Two weeks ago my kindergartener and I were sitting at the dining room table after dinner. I was helping him with his math homework, which involved counting and coloring stars. He sat there, blue crayon in hand, intent on his work, when all of a sudden he spoke.
“God made the stars to give us light,” he said.
“That’s right. He did.”
“And he gave us the moon and the sun, too,” he informed me solemnly.
I love it, these childhood flashes of spiritual connection, this flexible little mind that thinks of God right in the middle of a math worksheet. Increasingly, I can do the same; I have become better over the years at letting awareness of God’s presence color the various events of my day. But there are still many things I do where it’s harder to sense God, to connect the dots between my task and the divine.
I think of things like sitting in traffic, or grading stacks of papers, or waiting on hold with the DMV. And I’m not sure I’ve ever thought of God while doing a math assignment, unless it involved a desperate silent prayer uttered moments before a pre-calculus test. (I’m a word girl, not a number girl.)
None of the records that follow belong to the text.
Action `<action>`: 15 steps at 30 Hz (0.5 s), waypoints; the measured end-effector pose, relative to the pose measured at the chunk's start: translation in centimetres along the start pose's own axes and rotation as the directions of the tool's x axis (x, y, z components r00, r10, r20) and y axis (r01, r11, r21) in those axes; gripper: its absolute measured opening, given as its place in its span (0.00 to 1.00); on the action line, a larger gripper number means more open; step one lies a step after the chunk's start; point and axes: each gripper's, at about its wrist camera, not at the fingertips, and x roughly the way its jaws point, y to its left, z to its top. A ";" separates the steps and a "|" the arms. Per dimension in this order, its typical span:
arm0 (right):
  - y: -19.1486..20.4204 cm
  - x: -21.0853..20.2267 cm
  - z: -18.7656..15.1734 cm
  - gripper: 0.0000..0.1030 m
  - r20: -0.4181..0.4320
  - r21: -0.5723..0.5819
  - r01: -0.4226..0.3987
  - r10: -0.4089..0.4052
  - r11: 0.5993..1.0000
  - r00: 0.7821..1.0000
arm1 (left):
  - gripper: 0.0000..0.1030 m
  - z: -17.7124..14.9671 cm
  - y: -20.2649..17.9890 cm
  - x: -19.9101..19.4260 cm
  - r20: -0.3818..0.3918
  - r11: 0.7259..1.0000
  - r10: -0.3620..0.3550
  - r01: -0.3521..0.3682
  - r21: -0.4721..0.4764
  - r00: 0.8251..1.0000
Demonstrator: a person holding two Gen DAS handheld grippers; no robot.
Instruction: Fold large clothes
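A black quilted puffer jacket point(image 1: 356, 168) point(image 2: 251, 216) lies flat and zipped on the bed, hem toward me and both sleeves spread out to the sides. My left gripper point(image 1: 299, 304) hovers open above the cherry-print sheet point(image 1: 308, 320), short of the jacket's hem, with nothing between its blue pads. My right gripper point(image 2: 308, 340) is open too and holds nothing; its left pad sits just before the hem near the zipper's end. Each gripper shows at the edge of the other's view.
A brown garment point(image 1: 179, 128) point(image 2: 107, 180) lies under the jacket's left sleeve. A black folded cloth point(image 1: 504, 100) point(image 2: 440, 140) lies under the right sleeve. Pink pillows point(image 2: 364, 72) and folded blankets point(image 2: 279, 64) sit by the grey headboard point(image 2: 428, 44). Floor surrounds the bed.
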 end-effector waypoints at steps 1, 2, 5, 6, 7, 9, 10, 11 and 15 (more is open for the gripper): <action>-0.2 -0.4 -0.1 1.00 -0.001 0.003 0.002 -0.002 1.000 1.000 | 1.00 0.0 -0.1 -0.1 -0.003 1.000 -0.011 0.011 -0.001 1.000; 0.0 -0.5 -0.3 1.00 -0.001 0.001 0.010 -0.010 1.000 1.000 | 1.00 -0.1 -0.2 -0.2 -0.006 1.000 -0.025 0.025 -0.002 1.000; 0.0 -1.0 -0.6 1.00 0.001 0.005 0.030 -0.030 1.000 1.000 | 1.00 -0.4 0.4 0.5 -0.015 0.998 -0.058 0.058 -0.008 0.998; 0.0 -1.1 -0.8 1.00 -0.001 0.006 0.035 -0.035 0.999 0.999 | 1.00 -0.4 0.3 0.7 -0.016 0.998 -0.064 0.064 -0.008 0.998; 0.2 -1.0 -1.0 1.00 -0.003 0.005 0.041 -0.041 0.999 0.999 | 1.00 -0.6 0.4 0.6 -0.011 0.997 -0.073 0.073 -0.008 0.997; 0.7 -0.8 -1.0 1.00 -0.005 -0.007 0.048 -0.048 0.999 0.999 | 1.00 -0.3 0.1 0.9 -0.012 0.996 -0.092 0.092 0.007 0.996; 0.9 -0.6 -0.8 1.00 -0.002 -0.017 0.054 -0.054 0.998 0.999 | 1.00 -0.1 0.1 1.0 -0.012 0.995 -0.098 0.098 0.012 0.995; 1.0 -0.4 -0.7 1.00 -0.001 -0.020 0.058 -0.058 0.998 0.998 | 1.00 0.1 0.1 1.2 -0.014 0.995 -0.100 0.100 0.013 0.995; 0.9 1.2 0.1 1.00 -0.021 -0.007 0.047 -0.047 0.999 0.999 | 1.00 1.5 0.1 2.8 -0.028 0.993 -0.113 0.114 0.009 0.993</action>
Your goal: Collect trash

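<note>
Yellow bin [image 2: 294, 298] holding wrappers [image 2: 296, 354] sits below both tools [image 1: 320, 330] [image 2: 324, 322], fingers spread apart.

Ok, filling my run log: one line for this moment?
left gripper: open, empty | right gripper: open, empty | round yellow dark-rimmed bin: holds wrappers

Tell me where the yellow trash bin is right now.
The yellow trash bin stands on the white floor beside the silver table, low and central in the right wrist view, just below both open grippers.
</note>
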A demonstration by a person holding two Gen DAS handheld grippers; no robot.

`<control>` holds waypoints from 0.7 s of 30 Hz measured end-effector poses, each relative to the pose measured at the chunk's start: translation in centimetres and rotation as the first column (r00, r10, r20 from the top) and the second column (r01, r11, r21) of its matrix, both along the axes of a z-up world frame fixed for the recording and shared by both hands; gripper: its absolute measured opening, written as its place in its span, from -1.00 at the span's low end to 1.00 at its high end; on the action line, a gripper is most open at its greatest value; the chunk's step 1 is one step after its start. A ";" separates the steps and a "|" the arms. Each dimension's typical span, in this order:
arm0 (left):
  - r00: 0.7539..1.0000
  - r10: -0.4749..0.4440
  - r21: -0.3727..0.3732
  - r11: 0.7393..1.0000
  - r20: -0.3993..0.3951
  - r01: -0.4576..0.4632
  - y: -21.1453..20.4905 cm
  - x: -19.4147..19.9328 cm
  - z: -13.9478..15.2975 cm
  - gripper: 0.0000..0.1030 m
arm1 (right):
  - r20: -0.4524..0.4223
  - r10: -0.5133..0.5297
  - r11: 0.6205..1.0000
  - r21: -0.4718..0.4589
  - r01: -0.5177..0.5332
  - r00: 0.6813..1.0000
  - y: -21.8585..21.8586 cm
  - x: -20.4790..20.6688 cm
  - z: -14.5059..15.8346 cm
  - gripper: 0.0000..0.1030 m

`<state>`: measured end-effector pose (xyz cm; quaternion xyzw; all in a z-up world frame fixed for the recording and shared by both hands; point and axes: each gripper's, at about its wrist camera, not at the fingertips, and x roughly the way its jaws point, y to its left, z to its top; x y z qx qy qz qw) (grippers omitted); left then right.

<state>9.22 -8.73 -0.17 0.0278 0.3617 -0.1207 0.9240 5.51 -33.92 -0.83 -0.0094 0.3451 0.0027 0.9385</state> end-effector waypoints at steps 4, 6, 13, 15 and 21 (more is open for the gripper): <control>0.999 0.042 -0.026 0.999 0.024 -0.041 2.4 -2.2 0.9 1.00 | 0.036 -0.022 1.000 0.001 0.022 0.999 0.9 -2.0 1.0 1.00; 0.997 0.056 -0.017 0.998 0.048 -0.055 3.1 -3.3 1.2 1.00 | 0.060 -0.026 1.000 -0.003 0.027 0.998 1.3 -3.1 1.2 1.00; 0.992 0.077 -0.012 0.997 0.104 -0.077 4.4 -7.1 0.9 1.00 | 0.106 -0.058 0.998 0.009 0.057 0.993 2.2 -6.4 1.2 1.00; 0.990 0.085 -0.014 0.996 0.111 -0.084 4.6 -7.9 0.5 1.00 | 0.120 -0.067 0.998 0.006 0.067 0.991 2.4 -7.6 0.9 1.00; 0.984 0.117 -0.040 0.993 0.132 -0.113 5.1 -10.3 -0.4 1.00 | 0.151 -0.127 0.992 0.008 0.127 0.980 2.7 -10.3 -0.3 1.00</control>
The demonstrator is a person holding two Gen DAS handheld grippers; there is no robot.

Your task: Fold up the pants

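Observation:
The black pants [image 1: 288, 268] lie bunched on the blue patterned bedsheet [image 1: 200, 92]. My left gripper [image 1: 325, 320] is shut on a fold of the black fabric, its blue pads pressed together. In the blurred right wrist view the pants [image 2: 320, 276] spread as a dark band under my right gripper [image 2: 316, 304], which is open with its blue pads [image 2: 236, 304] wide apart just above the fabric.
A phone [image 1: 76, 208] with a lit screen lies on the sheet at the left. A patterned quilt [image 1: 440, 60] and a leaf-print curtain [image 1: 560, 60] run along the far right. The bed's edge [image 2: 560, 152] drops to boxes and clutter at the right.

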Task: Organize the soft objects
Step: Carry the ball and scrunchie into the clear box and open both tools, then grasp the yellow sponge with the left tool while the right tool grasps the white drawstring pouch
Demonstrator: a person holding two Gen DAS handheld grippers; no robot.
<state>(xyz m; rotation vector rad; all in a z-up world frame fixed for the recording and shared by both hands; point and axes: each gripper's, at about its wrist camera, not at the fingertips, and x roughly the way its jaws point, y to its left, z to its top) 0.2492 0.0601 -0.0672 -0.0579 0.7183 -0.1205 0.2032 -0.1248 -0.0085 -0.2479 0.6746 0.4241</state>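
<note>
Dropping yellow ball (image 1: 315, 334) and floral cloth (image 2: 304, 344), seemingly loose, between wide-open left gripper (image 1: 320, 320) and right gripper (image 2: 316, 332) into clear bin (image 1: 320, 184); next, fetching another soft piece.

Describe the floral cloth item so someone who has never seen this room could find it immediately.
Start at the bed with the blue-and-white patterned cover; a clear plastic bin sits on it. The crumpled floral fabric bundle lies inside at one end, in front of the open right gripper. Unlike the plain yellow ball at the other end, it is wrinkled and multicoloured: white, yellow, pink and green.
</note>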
But St. Ignatius believed you can find God in all things, and ultimately I believe it, too. Some things and situations are easier than others, but maybe that’s why we need other people; they find the connections we miss, just like my son did when his math homework became an occasion to think of the Creator. Other people see the fingerprints of God in places where I just see smudges. And when they share, they gently train us to have a sharper, clearer vision than we did before.
So that’s my challenge: to try to make my mind as flexible as my kindergartener’s, a mind that bends toward God even in the traffic and the math.